The United States locks up more people than any dictatorship in the world. A total of 2.3 million people are currently in local jails and state or federal prisons, making us the leading country in incarceration, according to the Prison Policy Initiative.
A recent lecture at the University of Oregon delved into the history and current status of racism and toxicity in the U.S. prison industrial complex.
Of the 630,000 people being held in local jails across the nation, 443,000 have not been convicted of a crime and are held for not being able to make bail, the Prison Policy Initiative says.
Of Oregon’s 4 million residents, African-Americans comprise only 2.1 percent of the population, but Oregon has the seventh highest incarceration rate of African-American males in the country, with one in 21 black men having spent time in prison, according to the Sentencing Project.
Jordan Mazurek is a Ph.D. student at the universities of Kent and Hamburg. He spoke Nov. 21 to a small lecture hall of students and community activists at the University of Oregon about the toxicity of mass incarceration and its affects on people and the environment.
Mazurek is also an organizer with the Campaign to Fight Toxic Prisons, which successfully shut down a $444 million prison project proposed in Kentucky.
Inmates in federal prisons can be subjected to solitary confinement, where they can remain for days, weeks, months or even years for 23 to 24 hours per day. The United Nations has called for the end of the use of solitary confinement, which it defines as torture.
Prisons have toxic impacts on prisoners socially, physically, mentally and environmentally. Historically, prisons are built on landfills and superfund sites, defined by the EPA as hazardous waste sites. Mazurek says black and brown people are much more likely to live in toxic environments and prisons.

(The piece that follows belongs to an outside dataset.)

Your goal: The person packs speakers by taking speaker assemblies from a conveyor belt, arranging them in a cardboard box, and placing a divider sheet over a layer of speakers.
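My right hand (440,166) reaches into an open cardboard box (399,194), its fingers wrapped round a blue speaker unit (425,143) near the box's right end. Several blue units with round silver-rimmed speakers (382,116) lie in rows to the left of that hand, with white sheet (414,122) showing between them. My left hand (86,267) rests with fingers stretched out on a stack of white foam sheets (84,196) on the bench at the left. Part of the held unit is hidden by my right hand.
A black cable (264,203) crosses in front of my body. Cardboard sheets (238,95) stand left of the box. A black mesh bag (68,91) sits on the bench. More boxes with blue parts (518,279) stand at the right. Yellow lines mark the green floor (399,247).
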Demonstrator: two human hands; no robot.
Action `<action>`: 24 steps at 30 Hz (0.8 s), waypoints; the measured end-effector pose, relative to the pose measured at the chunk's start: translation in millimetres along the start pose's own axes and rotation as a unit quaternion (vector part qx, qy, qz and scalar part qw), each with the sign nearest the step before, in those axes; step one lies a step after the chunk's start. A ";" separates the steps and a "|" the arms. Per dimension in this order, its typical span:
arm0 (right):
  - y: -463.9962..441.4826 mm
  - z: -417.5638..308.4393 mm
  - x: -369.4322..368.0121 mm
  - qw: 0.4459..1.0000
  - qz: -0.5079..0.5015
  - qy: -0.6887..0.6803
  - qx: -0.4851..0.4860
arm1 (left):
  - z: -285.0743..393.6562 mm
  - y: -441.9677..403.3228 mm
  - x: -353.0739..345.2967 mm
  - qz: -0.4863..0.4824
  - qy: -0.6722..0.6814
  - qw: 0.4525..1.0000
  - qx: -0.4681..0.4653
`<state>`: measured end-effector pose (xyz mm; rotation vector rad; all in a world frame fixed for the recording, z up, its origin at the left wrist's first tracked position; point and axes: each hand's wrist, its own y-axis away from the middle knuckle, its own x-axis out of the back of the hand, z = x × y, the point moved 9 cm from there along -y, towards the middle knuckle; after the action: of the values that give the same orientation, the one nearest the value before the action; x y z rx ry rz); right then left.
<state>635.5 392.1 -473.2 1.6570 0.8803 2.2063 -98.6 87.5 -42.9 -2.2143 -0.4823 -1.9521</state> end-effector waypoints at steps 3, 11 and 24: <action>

According to Montreal-based think tank Global Research — the Centre for Research on Globalization, “The U.S. Department of Defense is both the nation’s and the world’s, largest polluter.” Prison labor is used to build everything from military weapons to the student dorm furniture at the UO.
In addition to abuse, mistreatment and the psychological impacts prisons have on people, inmates also face toxic conditions like mold. Journalist Chandra Bozelko spent seven years in York Correctional Institution and noticed mold and other environmental issues in the prison.
“I worked in the kitchen and sometimes the water would have rust in it when we filled a big kettle to make hot cereal in the morning,” Bozelko tells EW via email. “Some kitchen supervisors told us to cook with it; others wouldn’t allow it. The water tasted terrible and came from a reservoir that the prison shared with local towns.”
Seattle artist and emcee Bypolar spoke during the lecture. He’s a prison and police abolitionist and recalled the horrific medical care he received while incarcerated. “I had my arm broken when I was in prison,” he says. “It’s still crooked now because they didn’t even set it. They casted it without setting it and sent me back and put me in the hole.”
Racism entrenched within the prison system is not limited to adults. Mazurek recalls the story of a young black woman who was sent to a juvenile detention center for dying her hair an “unnatural color … she dyed her hair blonde,” he says.
Mazurek cites legal scholar Michelle Alexander’s analysis in her book The New Jim Crow: Mass Incarceration in the Age of Colorblindness in which she draws the line from slavery to prisons as a way to control black people after slavery was abolished. He adds that the expansion of prisons is a result of the “war on drugs,” a political tool used by the Nixon campaign to target its “two enemies: the antiwar left and black people,” according a statement made by John Ehrlichman, a Nixon aide.
According to a CNN Money analysis of 40 states, funds used to imprison people far outspend tax dollars for public elementary students. For example, the state of New York spends nearly $20,000 per student, but by comparison its shells out nearly $60,000 per incarcerated inmate.